Note: This formal communication needs to be repeated by an officer of The Company Registered in Malta to an officer of the Public Entity every three years from the date of the original formal communication and evidence thereof needs to be duly provided to the Inland Revenue Department.
4. In all cases, where the application is submitted by a tax professional on behalf of the applicant, a copy of the express authorization must be attached.
 
1 The EU Commission is required to publish a list of all regulated markets in the Official Journal of the European Union and update it at least once a year. The EU Commission is also required to publish and update the list on its website, each time the Member States communicate changes to their lists.
 
 
 
 
Who May Submit the Notification Form
 
 
The following persons may submit the Notification Form:
i. The direct shareholder of The Company Registered in Malta who is registered for the purposes of article 48(4) or article 48(4A) of the Income Tax Management Act;
  
or

ii. an officer of The Company Registered in Malta with respect to which the direct shareholder referred to in a) above is so registered for the purposes of article 48(4) or article 48(4A) of the Income Tax Management Act;
  
or

iii. a tax professional, as defined in item 1 of the Schedule to the Income Tax Act, expressly authorized, in writing, by the direct shareholder or the officer respectively referred to in a) or b) above, to sign and submit the Notification Form on their behalf of the said shareholder or officer.
  
The person signing the Notification Form needs to clearly indicate in which category he or she falls when filling Part 2, Points 9) to 11) of the said Form.
  
Date by Which the Notification Form and Supporting Documentation is to be Submitted
  
The Notification Form and supporting documentation need to be submitted either within 90 days from the date of issuance of the Determination (i.e. by 30 November 2010), or prior to the date on which the provisions of Article 43(6) of the Act would have otherwise first found application with regard to a particular case, whichever is the later.
 
 
Where to Submit the Notification Form and Supporting Documentation
 
 
The Notification Form and supporting documentation need to be submitted to the International Tax Unit, c/o MFSA, Notabile Road, Attard and the envelope needs to be clearly marked as “Art. 43(6)(f) ITA Determination Notification Form”.
 
 
Additional Documentation
 
 
The Commissioner has 21 days from the date of receipt of the Notification Form that is duly completed in all respects within which to make a first request for additional documentation.

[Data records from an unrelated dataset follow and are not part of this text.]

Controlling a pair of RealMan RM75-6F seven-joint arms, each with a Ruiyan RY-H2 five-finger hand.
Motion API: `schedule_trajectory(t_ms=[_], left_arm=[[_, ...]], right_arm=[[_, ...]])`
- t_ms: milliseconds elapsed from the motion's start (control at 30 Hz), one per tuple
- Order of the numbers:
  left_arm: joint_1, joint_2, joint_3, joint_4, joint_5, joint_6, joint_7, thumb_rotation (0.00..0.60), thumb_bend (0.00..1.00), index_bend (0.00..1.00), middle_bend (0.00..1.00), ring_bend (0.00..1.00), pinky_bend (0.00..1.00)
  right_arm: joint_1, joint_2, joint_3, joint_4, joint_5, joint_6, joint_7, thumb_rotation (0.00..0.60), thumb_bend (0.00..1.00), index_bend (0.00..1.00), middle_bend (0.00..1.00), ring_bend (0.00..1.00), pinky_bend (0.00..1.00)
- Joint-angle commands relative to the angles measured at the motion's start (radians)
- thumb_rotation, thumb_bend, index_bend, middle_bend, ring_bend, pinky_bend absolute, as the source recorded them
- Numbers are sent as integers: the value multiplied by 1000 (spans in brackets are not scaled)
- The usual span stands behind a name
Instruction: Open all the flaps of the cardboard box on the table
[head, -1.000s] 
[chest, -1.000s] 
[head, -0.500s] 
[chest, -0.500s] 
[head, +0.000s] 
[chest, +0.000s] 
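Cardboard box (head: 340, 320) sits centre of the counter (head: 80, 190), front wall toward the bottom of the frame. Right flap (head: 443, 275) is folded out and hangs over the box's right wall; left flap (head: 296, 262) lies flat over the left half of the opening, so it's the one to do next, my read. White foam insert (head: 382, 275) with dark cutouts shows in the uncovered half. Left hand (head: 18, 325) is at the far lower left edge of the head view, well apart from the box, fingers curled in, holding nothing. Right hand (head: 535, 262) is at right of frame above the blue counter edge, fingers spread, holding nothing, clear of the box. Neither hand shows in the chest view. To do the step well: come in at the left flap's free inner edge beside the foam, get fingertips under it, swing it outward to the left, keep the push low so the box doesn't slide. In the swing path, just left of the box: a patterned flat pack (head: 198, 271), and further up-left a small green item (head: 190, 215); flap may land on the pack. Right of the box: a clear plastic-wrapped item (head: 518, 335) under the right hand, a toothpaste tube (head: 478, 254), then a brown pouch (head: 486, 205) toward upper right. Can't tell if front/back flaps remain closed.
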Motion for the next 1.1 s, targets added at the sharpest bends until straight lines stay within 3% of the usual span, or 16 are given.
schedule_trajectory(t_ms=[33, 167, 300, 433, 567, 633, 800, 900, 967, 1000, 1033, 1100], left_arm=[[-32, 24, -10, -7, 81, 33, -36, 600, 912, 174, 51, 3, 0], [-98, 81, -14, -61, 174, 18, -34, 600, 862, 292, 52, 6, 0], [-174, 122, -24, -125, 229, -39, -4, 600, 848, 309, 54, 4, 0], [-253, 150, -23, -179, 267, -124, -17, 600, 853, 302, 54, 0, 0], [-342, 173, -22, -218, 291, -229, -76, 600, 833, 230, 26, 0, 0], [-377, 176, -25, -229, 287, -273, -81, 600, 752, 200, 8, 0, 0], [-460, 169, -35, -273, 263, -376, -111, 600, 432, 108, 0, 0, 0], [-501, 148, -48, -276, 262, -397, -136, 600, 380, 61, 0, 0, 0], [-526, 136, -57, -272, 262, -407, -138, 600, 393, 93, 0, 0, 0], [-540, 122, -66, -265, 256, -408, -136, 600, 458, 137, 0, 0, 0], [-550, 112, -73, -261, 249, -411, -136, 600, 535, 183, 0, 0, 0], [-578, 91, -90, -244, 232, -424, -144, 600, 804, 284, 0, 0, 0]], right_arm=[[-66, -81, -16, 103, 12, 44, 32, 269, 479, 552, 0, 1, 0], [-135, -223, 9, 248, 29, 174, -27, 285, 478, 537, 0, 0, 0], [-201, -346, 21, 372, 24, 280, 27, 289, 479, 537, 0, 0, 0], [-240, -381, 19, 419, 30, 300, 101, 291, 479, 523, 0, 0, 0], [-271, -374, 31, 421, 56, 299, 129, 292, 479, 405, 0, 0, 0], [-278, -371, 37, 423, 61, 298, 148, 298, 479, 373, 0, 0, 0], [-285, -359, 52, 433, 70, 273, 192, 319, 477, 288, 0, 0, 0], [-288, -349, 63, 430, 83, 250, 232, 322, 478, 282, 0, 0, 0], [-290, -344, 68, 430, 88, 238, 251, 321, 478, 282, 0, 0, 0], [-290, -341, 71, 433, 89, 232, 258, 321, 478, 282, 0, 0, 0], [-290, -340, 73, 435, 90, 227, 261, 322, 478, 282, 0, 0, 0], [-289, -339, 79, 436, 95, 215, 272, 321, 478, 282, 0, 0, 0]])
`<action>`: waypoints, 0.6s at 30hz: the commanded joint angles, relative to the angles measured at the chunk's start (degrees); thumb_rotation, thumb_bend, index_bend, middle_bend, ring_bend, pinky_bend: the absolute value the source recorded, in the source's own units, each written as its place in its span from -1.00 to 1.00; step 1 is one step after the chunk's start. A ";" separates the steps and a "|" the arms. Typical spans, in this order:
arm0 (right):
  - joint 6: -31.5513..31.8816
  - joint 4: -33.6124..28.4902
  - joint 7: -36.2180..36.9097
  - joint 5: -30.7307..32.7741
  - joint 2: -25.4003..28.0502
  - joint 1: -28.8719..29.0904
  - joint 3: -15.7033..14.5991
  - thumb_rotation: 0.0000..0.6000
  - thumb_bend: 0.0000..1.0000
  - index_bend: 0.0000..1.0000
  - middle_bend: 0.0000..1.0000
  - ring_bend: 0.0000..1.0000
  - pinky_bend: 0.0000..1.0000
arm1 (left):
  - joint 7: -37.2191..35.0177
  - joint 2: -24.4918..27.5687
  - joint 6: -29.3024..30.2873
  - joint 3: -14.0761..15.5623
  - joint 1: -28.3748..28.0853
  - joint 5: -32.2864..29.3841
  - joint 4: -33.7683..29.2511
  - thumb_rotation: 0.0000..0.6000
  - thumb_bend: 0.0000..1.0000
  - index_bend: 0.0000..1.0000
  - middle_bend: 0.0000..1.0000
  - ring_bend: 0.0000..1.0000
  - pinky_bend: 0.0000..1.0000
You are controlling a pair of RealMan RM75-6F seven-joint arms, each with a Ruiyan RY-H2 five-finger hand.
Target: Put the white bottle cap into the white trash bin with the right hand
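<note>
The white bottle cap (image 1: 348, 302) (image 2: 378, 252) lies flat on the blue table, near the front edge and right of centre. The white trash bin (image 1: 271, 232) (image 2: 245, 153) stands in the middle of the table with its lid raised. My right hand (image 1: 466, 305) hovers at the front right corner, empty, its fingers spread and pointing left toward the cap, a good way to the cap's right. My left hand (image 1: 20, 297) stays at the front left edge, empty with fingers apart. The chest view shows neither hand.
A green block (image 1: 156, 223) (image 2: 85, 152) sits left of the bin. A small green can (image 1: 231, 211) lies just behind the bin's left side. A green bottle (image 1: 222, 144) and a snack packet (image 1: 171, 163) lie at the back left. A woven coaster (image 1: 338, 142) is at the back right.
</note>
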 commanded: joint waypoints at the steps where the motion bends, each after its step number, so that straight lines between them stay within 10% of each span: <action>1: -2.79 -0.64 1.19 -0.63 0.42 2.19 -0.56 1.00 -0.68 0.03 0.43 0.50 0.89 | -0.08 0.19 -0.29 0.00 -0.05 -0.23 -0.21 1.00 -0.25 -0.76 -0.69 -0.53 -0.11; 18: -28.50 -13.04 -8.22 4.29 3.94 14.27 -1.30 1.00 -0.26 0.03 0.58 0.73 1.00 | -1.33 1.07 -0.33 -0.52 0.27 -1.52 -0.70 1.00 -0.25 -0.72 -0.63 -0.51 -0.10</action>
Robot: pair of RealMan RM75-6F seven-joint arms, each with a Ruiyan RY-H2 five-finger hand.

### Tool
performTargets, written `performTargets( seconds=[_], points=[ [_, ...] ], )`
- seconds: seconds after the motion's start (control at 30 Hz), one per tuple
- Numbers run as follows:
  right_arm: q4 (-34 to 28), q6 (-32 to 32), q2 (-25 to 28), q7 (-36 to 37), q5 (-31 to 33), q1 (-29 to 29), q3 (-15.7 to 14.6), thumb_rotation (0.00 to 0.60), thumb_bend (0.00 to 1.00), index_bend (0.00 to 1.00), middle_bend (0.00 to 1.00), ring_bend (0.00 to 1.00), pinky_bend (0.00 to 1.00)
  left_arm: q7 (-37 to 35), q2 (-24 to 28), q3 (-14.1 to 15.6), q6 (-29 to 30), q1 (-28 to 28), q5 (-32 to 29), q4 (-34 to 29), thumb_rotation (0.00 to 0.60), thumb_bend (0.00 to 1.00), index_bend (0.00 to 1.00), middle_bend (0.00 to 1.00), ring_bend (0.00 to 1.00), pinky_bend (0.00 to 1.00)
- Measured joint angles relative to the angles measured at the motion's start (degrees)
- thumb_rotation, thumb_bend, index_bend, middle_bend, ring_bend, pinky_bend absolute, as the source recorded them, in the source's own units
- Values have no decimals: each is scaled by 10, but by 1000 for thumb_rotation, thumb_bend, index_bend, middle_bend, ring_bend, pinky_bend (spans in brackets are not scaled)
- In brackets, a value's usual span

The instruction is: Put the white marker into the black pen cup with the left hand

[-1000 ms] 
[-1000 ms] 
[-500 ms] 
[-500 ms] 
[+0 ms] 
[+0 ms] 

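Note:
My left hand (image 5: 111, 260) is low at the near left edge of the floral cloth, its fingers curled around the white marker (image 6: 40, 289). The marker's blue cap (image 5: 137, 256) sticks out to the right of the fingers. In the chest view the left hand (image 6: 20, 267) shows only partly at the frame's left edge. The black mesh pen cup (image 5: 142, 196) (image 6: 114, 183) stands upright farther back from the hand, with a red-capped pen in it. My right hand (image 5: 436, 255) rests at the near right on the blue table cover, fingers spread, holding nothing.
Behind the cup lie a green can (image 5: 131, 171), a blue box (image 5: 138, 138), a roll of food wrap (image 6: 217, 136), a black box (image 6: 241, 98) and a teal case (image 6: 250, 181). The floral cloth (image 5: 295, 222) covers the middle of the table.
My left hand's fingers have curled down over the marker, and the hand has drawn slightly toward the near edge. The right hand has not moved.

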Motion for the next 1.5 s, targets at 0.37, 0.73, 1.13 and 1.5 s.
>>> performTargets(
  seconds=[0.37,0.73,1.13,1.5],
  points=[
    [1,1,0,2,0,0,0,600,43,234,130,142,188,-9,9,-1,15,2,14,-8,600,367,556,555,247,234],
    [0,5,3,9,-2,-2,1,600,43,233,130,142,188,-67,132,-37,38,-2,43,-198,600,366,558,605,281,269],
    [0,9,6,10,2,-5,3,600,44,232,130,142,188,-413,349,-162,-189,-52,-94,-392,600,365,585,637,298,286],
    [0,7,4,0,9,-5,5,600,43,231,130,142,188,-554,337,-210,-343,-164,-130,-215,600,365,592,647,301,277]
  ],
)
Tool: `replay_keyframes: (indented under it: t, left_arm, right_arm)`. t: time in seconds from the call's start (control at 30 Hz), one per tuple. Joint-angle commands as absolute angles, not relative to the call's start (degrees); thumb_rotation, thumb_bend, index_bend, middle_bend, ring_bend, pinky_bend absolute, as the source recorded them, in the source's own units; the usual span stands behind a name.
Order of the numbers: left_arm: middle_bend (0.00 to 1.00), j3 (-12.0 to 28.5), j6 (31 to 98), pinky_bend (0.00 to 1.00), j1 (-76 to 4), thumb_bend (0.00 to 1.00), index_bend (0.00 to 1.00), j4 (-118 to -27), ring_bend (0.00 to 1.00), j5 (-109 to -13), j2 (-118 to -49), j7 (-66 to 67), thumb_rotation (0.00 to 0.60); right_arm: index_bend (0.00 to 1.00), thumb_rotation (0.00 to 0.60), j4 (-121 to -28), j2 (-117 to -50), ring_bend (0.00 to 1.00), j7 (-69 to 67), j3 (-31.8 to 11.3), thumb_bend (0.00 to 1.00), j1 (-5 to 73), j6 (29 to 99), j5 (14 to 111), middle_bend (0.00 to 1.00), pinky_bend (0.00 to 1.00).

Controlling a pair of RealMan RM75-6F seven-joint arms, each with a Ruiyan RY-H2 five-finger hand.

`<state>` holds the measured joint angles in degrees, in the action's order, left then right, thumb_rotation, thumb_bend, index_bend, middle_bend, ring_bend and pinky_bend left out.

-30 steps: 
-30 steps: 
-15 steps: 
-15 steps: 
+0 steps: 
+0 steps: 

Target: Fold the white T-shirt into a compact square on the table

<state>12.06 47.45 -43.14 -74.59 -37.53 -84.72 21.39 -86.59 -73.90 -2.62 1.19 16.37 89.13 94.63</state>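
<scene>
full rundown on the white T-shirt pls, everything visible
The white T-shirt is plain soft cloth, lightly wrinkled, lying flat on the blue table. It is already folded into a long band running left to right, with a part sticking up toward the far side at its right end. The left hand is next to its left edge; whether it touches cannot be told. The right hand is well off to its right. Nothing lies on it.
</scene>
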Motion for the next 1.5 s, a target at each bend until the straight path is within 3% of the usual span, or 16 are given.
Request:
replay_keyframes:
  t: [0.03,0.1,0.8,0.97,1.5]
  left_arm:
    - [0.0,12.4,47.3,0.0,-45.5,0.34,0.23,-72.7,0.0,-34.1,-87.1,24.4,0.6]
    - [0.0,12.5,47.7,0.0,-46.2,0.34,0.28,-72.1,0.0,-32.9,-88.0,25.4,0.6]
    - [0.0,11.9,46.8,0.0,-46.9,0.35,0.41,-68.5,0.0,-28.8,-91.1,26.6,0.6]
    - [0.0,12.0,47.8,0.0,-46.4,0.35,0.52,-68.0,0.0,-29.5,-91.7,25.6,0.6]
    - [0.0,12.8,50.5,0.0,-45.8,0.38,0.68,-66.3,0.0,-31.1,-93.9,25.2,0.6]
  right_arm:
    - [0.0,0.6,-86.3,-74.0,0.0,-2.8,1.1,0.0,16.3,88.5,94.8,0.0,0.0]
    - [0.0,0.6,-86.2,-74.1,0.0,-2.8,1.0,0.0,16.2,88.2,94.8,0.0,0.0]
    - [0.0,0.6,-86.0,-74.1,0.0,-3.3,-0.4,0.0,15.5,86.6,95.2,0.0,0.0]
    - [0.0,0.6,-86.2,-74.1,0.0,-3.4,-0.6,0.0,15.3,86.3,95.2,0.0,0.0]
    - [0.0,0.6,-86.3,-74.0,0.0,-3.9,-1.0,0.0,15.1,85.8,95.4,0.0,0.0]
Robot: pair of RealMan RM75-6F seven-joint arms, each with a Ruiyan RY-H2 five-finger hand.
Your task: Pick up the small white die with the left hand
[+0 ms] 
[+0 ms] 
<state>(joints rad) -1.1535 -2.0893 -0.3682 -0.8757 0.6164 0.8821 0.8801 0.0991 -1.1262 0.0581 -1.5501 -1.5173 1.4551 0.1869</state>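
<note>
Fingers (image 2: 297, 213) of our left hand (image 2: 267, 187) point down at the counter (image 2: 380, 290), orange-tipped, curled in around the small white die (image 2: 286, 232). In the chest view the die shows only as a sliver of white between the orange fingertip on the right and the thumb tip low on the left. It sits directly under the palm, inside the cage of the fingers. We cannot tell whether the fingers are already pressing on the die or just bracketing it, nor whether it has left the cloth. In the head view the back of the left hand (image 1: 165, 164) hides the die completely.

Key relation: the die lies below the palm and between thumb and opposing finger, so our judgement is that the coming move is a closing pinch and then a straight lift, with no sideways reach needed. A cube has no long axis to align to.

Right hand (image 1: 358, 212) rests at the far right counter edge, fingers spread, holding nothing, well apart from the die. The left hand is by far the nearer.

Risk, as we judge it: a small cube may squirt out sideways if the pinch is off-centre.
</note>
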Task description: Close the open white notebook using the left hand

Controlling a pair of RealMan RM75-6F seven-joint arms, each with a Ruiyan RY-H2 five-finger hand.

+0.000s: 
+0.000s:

The Commissioner may make further requests for information/documentation should it be considered necessary. It is only once the Commissioner is satisfied that the information/documentation provided is good and sufficient (or where the Commissioner does not request information/ documentation within the said 21-day period) that the Determination will apply.
 
 
Note: Where the Public Entity is listed on the Malta Stock Exchange, the express consent of the Commissioner is required for the Determination to apply.
 
 
Penalties
  
The provisions of Article 52 of the Income Tax Management Act may be pertinent in the case of incorrect information which has a material effect on the applicability or otherwise of the Determination.